Usually, jobs in outback Australia mean I’ll be sleeping in my car to avoid the deadbeat motel where kangaroos bang on your door in the middle of the night. But, at least then, I get to keep the hotel allowance.

Tonight’s stay is going to cost them a fortune.

I love cashed-up ‘tree changers’ with chef skills.

It wasn’t late enough to knock off, but it was deep into the afternoon.

I spend most of my time in the city and suburbs. They have a feel about them, but being out here, not far from the middle of nowhere, reminds you that you live in a vast, open, and hostile country. 

If you take it for granted, it will bite you in the arse.

I’d just finished thinking this when something long, brown, and deadly slithered through the grass. I resisted the urge to thump it with something and probably get myself bitten and die.

Live and let live. 

That deadly bugger lives here, and I don’t.

A gust of wind whipped up the dust, and I was reminded that city dust and country dust don’t smell the same.

So much of knowing where you are is olfactory. 

The narrow road I was on didn’t stop me from turning around, so I did. My soon-to-be deceased sat-nav said the town was a few kilometres east, so I didn’t have to drive into the setting sun.

“Any idea who Fenella Goodman is,” I said to the bloke behind the bar.

“Sorry mate, I’ve only been here a few weeks,” said the barman, and I knew he was lying. Why lie? What did he have to lose if he’d only been here a few weeks?

Bugger him. I’ll find out eventually.

 

The woman at the hotel reception was friendly. She was medium height, had nice tits, good smile, but her eyes said she was not sure. Not sure of what, I wondered. Not sure of me?

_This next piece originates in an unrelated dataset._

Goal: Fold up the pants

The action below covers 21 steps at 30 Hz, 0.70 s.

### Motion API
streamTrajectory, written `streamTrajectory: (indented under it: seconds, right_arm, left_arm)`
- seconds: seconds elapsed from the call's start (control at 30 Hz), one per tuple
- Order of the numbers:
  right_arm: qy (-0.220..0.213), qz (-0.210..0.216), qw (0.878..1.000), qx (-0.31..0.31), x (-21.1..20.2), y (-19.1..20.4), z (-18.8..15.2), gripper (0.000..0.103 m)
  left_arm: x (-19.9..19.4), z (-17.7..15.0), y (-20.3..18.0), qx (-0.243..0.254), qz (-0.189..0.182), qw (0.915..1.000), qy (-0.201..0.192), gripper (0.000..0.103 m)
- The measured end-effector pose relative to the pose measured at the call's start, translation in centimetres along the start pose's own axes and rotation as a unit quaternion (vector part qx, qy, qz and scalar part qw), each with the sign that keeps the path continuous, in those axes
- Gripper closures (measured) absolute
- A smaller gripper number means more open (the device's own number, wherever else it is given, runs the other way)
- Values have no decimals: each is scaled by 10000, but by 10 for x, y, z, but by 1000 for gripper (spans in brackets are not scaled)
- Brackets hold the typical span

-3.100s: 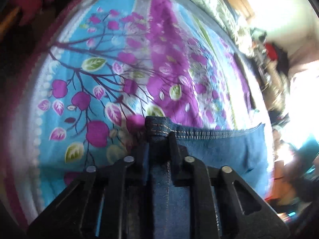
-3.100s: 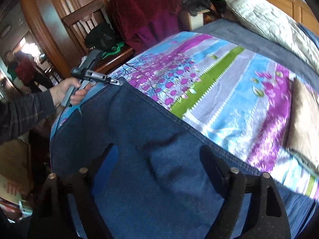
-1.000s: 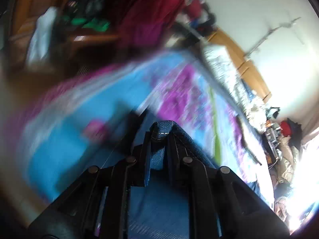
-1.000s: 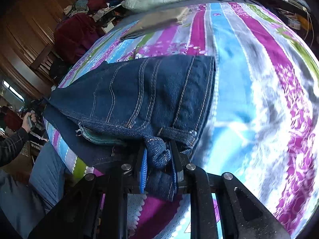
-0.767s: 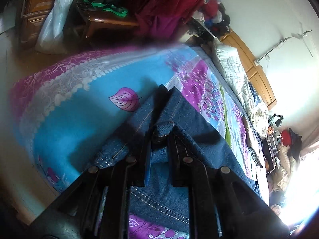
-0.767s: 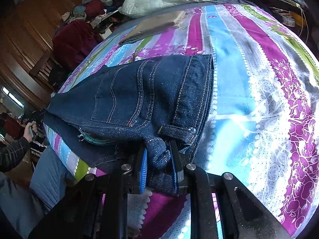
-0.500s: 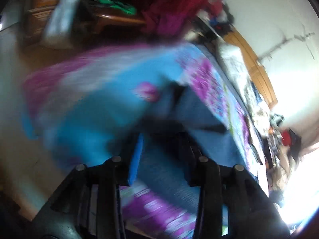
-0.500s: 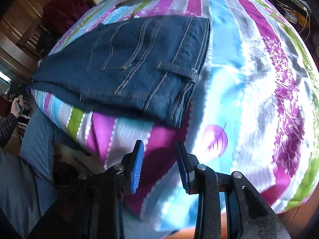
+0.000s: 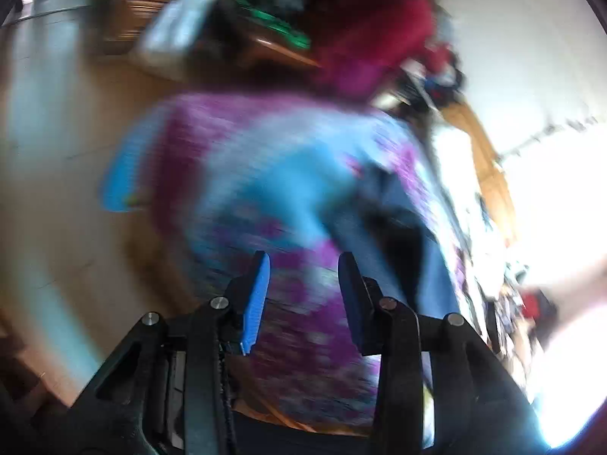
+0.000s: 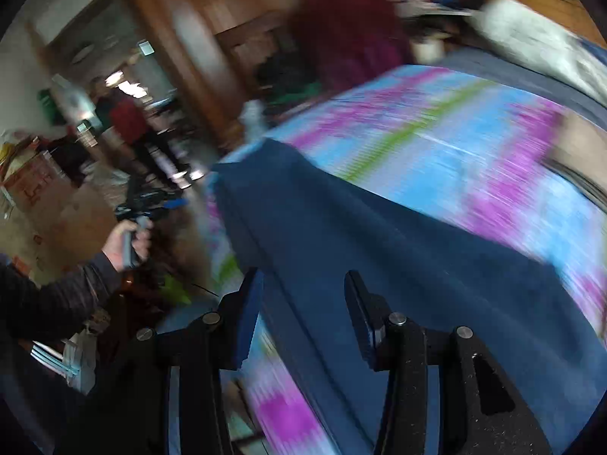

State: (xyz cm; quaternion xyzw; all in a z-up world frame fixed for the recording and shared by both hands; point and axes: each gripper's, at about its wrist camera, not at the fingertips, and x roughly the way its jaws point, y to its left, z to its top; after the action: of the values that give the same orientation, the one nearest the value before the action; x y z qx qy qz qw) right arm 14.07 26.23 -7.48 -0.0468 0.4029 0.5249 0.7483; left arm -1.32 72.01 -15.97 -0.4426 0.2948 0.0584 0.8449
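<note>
The dark blue jeans point(image 10: 379, 235) lie folded on the flowered bedspread point(image 10: 436, 140), near its front edge. My right gripper point(image 10: 301, 284) is open just above their near edge, nothing between its fingers. In the left wrist view the jeans point(image 9: 398, 223) show as a blurred blue patch to the right, ahead of my left gripper point(image 9: 303, 265), which is open and empty over the bed's corner. The left gripper point(image 10: 151, 199) also appears in the right wrist view, held in a hand off the bed's left edge. Both views are motion-blurred.
A wooden chair draped with a dark red garment point(image 10: 349, 30) stands beyond the bed's far left corner. A pale pillow point(image 10: 531, 34) lies at the head of the bed. People stand in the doorway point(image 10: 125, 113) at left. A tan item point(image 10: 584, 144) rests on the bedspread at right.
Both grippers have let go of the jeans and opened. They have pulled back from the bed and swung, the right one turning left toward the doorway. The folded jeans stay on the bedspread.
</note>
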Motion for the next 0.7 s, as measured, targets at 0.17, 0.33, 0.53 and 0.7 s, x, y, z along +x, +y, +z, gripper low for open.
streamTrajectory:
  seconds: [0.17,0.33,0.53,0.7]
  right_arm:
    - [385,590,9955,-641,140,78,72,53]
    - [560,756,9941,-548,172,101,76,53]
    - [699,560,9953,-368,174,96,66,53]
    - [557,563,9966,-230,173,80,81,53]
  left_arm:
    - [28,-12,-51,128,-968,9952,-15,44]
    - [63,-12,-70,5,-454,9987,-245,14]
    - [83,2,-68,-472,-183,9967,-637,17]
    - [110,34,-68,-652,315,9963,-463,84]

There was a loose thread near the pocket of her blazer, and I really wanted to reach over and pull it, but it had been a long day and a long drive, and I didn’t want to get slapped before dinner.

My room turned out to be comfortable in a 1990s kind of way, which was okay by me. Once it got light again, I’d have a view of the main street. As it was, the street was quiet and bathed in that orange glow you used to get from street lights in areas where fog was a problem. My grandma’s house was on Brunswick Street and trams rattled by saturated in orange light. I imagined that god’s waiting room had trams and orange light, but I was a kid then.

A pretty young waitress showed me to a table for two, which wasn’t at the back of the restaurant near the toilets, which it would have been if this place was on Lygon street. City eateries hate lone diners. I’m as important as anyone else in the back of beyond. Either that or the waitress had not been ‘front of house’ for too long.

“Have you worked in hospitality for long?” I said.

“No. This is my first job,” she said, and I glanced over my shoulder at the table down the back, near the toilets where I would have been sitting.

“You don’t happen to know who Fenella Goodman is, or was,” I said.

“She died, I think. But I didn’t know her, she was old,” said the very young waitress.

“How old?” I said.

“Ancient. Probably forty five or even older.”

Inside, I was rolling my eyes.

“Do you know how she died?” I said.

“Nuh. What would you like to eat?”

I looked around the half-full room. Most diners were well into their main course. I vaguely remembered that the chef was known for steaks. I didn’t bother angsting about the prices. I wasn’t paying for any of this.

“Porterhouse. Medium to well done. Onions very well done. Beans on the side, lots of butter and coarse salt if you have it,” — they did.

“Something to drink?”

“Scotch. The most expensive one you have. Make it a double with water on the side,” I said, and I thanked her as she closed her notebook. 

No iPad ordering out this way.

“I’ll ask the kitchen hands if they know that lady,” she said as she walked back to the kitchen.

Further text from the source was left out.